Aprender a compartir

Resulta fácil distinguirlas entre la muchedumbre: caminan deprisa, hablan de forma directa y viven agobiadas con una lista interminable de tareas pendientes. Trabajan, se ocupan de sus hijos, gestionan la intendencia de sus casas y terminan el día completamente agotadas y con la sensación de que las cosas más importantes de la vida se les están escapando de las manos.

Miles de mujeres transitan diariamente por los mismos laberintos, tratando de encontrar un camino que, en vez de conducirles a la salida, les sitúa una y otra vez en el punto de inicio, con las mismas trampas y los mismos obstáculos. De entre todos ellos -la falta de ayuda, la escasez de recursos…- el más severo y frustrante es el de la propia exigencia: cumplir a la perfección con todo y con todos. El perfeccionismo es un arma de doble filo: nos ayuda a mejorar y superarnos, pero también nos esclaviza y nos impide disfrutar de momentos que quizás no vuelvan a repetirse y que hemos acabado sacrificando por una obligación de cuestionable urgencia.

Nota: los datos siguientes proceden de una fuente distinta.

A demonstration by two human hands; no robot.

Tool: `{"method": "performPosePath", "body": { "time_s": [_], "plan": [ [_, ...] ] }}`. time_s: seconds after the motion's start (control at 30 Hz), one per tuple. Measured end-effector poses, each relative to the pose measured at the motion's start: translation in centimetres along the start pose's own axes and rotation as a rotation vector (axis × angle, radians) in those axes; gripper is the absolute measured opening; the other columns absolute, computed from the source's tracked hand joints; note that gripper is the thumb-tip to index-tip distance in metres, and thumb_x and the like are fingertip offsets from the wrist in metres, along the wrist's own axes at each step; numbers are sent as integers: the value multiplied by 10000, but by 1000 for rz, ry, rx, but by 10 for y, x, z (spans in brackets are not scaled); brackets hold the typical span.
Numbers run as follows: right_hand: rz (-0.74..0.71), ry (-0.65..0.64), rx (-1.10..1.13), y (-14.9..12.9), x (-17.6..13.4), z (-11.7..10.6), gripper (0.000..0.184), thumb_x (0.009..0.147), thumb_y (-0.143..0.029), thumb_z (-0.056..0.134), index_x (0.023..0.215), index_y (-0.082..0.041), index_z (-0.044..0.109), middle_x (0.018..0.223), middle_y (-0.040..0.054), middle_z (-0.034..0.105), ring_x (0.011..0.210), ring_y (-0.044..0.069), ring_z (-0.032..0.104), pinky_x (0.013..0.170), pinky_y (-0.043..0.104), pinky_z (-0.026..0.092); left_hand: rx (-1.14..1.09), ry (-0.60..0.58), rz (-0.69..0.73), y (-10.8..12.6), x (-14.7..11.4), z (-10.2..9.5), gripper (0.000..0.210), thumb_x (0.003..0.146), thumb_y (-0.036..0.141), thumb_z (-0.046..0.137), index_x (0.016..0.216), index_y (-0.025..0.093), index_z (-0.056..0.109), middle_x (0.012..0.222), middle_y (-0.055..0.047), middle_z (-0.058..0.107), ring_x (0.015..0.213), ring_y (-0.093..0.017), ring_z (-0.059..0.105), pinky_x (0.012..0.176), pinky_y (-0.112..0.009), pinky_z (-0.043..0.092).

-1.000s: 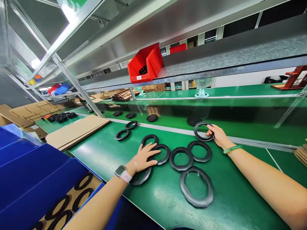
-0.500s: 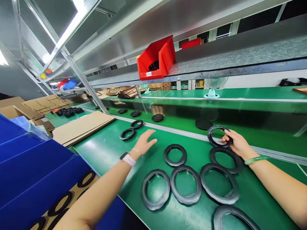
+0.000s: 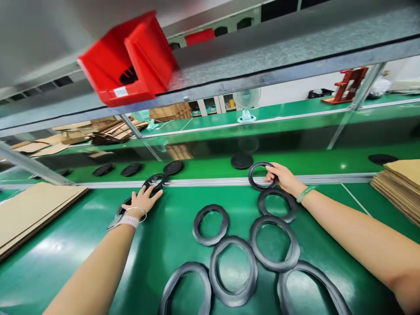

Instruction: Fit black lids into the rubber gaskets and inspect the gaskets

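Note:
My right hand pinches the right side of a thin black ring, held up at the metal strip. Just below it a wider black ring lies on the green table. My left hand reaches out with spread fingers over two black rings at the left. Its fingertips are at the lower edge of the far ring, and whether they touch it I cannot tell. The nearer ring is mostly covered by the hand. Between my arms lie several more black rings flat on the table.
Black discs rest on the green strip beyond the metal rail. A red bin stands on the shelf above. Cardboard sheets are stacked at left and right. A small fan stands farther back.
The view has swung to the right. My left hand has moved forward and left to the two rings there. My right hand still holds its ring near the rail.

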State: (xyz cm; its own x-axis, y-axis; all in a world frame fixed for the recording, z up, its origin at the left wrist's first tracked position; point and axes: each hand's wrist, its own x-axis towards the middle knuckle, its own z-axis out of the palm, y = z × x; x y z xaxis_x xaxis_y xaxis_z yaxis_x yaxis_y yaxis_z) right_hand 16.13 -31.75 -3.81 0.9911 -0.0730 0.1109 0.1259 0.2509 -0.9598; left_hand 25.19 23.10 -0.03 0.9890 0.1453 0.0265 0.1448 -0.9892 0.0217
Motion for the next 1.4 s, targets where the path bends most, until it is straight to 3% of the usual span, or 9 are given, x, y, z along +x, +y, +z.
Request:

Lo más paradójico de la situación es que para las mujeres perfeccionistas cualquier pequeño detalle se convierte en una tarea ineludible: redactar un mail a un cliente que sólo ellas saben contentar, cocinar la tarta de cumpleaños de su hijo o levantarse inmediatamente de la mesa para limpiar los platos mientras los demás disfrutan de una agradable conversación. Si ellas no lo hacen personalmente, seguro que no saldrá igual de bien.

Si fuéramos más conscientes de nuestras prioridades y nos dejáramos ayudar con más frecuencia, el mundo sería un lugar más cómodo y menos estresante para las mujeres. Desde pequeñas nos han enseñado a atender e implicarnos en nuestras tareas pero… ¿cuándo vamos a aprender a compartirlas?